This strong issue includes the winner (Timothy Mullaney for “Green Glass Doors”) and runner-up (Susan Magee for “The Mother”) of Salamander’s first-ever fiction contest, three other stories, a memoir essay, and the work of more than two-dozen poets.

Julie Marie Wade’s coming-out essay, which, according to her bio, she classifies as “lyric nonfiction” is of particular interest, a terrific example of creative nonfiction at its best, combining the strengths and interests of poetry (rhythmically satisfying, controlled, restrained, above all) and narrative (a story one wants to follow).

The prolific and widely-recognized Franz Wright contributes memorable prose poems, including “In Memory of the Future”: “When I get tired of staring at words on a page, owlet, when I am finally good and sick of marring white space with black ink, my hands and face filthy with it, cut off, immured in my own mind, then what?”

Runner-up Magee’s story is especially pleasing reading, not so much for its medical theme (so much writing these days about bodies, health, illness), but for its original approach and unique style: “When the Mother finally woke up in the hospital’s ICU, her Husband was the one who broke the news: Catastrophic Obstetrical Hemorrhage.

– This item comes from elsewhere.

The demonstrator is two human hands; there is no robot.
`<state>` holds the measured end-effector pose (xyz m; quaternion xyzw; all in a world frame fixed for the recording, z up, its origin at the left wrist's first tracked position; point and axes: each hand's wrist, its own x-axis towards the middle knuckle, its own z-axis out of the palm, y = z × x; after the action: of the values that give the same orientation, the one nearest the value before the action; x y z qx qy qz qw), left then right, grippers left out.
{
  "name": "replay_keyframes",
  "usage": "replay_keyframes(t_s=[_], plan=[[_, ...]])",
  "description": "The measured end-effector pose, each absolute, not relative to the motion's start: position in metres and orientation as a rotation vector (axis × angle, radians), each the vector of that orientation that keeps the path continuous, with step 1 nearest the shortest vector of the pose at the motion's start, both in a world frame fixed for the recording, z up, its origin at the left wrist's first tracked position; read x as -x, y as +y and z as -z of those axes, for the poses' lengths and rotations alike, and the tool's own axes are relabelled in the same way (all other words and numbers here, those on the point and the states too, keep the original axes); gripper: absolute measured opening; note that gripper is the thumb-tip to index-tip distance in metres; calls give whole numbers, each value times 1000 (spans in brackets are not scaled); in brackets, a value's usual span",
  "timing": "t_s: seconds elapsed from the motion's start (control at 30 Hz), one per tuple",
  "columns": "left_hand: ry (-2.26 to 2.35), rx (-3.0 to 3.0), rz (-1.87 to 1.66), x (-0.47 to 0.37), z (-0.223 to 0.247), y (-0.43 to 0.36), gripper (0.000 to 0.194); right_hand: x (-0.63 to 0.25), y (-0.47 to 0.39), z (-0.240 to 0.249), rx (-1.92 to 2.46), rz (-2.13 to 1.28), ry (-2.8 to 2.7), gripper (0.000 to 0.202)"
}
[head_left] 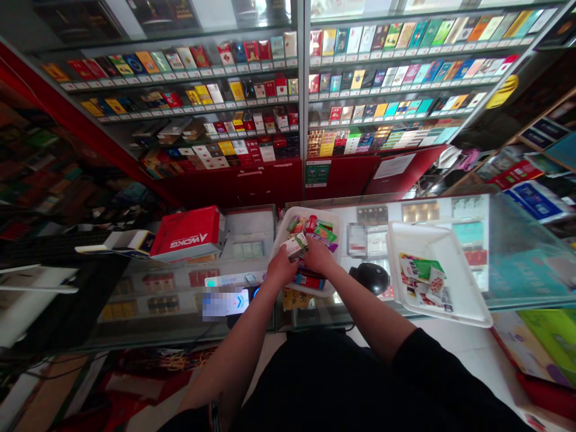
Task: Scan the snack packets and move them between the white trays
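Observation:
A white basket (331, 292) full of small colourful packs stands on the glass counter in front of me. Over it, my left hand (282, 267) is closed on a small white and green pack (294, 246). My right hand (317, 256) reaches into the same basket, beside the pack's right end; its fingertips are hidden among the packs, so what they hold is unclear. A purple pack (330, 245) and a green pack (324, 233) lie just past the right hand. Near the basket's front edge is a red and blue pack (310, 281).
To the right stands a white tray (468, 288) with a few packs inside. A black rounded device (369, 278) sits between tray and basket. Left are a red box (189, 233) and a lit screen (225, 303). Shelves (189, 108) of small boxes rise behind the glass counter (180, 327).

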<state>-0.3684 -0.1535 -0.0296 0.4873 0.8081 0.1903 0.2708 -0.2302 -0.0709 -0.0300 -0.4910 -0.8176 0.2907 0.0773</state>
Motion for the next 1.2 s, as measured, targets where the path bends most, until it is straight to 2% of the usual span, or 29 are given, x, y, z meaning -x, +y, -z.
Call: replay_keyframes(t_s=[0.13,0.43,0.63,0.83,1.07,1.2], plan=[[2177,-1296,-593,365,27,-154,74,231,-77,28,1522,-773,-2398,54],[2200,-1334,-644,356,0,-160,74,218,-79,5,1435,-863,-2285,53],[2232,-1480,-694,347,-19,-161,59,207,-83,-6,1431,-825,-2249,61],[2247,-1562,-683,332,-30,-158,51,189,-83,-15,1408,-767,-2220,58],[2143,-1617,-718,306,-38,-148,54,155,-75,-29,1369,-649,-2138,56],[2077,-1656,-767,287,-41,-140,67,132,-77,-34,1423,-608,-2066,62]])
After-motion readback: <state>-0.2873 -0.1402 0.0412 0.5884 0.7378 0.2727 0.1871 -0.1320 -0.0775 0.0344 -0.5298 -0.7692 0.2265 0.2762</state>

He said it twice, although the Mother had already figured it out.”

Poems by Eleanor Paynter, “Outside the City Walls,” Benjamin Landry, “Espalier,” and Bruce Willard, “Bird Call” are worthy of special mention.

I liked, too, Molly Patterson’s story, “Moving Fronts.” Patterson has an easy, affable style that draws in the reader with ease and we’re hooked before we realize it:

The clouds were tumbling over themselves heading in from the west, folding and swallowing and rolling in the thick air. There was no space between their stippled bottoms and the blank stretch of land. There was hardly any air to breathe. Gracelyn stopped walking. Off to one side was the snaking line of trees along the Nodaway River. In front and behind was the two-lane highway. Behind was also the town.
She squinted up the road. Maybe she would walk all the way up to Tarkio. It would take her a few hours to go and come back, but she didn’t care, she just wanted to be moving…

This issue also includes a translation from the French by Andrea Moorhead of a poem by the Quebecoise writer, Elise Turcotte, author of 10 volumes of poetry. I wish the journal had included the original, but nonetheless, I appreciate the translation:

you’ve laid down your cards
you’ve traveled
even your lies
have given up.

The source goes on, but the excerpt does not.